De quoi s’agit-il concrètement ?

👉 Associer densification et cadre de vie : comme le rappelle l’Institut Paris Région, la densité ne doit pas être perçue négativement : elle peut se traduire par des formes urbaines variées, allant des immeubles mixtes associant commerces, services et logements, aux petits collectifs discontinus ou aux maisons mitoyennes. Face à l’augmentation de la densité humaine dans les quartiers de gare et à l’ampleur des programmes à réaliser, l’Institut Paris Région souligne qu’il est essentiel de structurer des continuités paysagères, de favoriser la mixité des fonctions urbaines à distance piétonne, et de développer des mobilités douces (piétonnes et cyclables) en complément de l’offre de transports en commun.

👉 Réguler la place de l’automobile : le modèle TOD peut dériver vers un TAD (Transit-Adjacent Development) si la voiture conserve une place dominante dans les quartiers de gare, limitant ainsi l’intégration réelle des transports collectifs. L’Institut Paris Region précise que la réussite du modèle TOD repose sur une meilleure répartition des usages de la voirie entre les différents modes de déplacement et sur la réduction de la place de l’automobile (généralisation du stationnement payant autour des gares, réservations des parkings relais aux non-résidents, diminution du stationnement en surface, encouragement de la marche et développement de l’intermodalité avec le bus et le vélo).

👉 Coordonner les acteurs : l’Institut Paris Région souligne également que la mise en œuvre du modèle TOD repose sur la coordination d’une pluralité d’acteurs — Région, collectivités, aménageurs, établissements publics, promoteurs, syndicats de transport, habitants, entreprises, commerçants, associations… dont les contextes sociopolitiques locaux et de gouvernance territoriale jouent un rôle décisif dans la mise en œuvre du modèle. Cette multiplicité rend parfois l’action publique peu lisible et peut freiner l’atteinte des objectifs. Notons la création en 2021 du comité « Vitalisation des quartiers de gare » visant à apporter une meilleure coordination entre les acteurs. 

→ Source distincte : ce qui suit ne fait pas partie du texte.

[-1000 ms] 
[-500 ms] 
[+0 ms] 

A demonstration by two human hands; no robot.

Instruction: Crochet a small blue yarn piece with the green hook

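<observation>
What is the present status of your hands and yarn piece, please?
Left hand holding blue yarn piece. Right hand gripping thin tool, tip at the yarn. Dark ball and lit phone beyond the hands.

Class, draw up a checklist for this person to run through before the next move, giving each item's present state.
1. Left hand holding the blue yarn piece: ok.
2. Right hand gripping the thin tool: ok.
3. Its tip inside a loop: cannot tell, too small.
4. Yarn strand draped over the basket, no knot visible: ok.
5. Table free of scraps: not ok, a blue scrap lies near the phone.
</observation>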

👉 Faire coopérer les organismes publics avec les promoteurs privés : le principe de co-promotion entre les promoteurs privés et les filiales dédiées des aménageurs constitue l’une des solutions pour créer des réserves foncières importantes et développer des projets d’envergure à usage mixte. Pour autant, le « diffus » — c’est-à-dire les opérations portées par des promoteurs privés sur du foncier privé — doit être accompagné afin de répondre à une demande à court et moyen terme (le cycle de développement étant d’environ 4 à 5 ans, entre la négociation foncière et la livraison).

👉 Vers une nouvelle fiscalité spécifique en quartiers de gare ?  en Île-de-France, le financement des équipements publics (routes, réseaux, écoles, espaces verts…) générés par les nouvelles constructions repose sur des taxes affectées, qui permettent notamment de rembourser les emprunts contractés. L’institut Paris Region s’intéresse à la manière dont ce modèle pourrait être repensé, avec des comparaison à l’international,  afin de mobiliser des leviers plus larges, ciblés sur des périmètres spécifiques, tout en veillant à ce que ces ajustements n’introduisent ni incertitude ni rigidité sur le marché, ni risques d’inflation.

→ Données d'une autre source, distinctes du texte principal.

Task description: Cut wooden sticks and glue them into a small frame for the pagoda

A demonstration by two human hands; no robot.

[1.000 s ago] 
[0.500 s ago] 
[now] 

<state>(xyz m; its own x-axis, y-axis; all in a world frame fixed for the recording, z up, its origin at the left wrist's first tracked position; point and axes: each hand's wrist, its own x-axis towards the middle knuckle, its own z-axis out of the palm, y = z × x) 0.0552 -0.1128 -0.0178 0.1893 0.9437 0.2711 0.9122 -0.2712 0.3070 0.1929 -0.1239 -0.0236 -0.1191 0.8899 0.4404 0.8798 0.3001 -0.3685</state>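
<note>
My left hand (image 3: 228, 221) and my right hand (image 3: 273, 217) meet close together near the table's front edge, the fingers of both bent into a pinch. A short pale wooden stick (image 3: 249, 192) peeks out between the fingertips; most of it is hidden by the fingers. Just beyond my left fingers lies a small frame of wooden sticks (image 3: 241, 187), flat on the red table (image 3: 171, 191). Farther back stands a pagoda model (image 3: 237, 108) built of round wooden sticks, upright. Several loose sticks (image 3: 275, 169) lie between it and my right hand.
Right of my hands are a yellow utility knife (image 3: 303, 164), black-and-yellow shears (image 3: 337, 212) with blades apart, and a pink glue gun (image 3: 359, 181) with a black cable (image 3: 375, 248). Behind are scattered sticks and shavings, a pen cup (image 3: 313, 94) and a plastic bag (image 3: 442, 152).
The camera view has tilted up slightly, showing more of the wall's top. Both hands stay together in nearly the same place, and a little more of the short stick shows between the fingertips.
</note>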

En conclusion, le modèle TOD (Transit Oriented Development) se distingue par développement urbain plus durable, inclusif et résilient : il permet de réduire les dépenses de transport des ménages, de diminuer les émissions de gaz à effet de serre liées aux déplacements domicile-travail, tout en favorisant une densité urbaine maîtrisée, une mixité fonctionnelle renforcée et une consommation foncière plus économe.

La loi de simplification du droit de l’urbanisme et du logement vient renforcer cette dynamique, en introduisant des leviers juridiques et administratifs facilitant la mise en œuvre de projets en quartiers de gare, pleinement alignés sur les principes du TOD.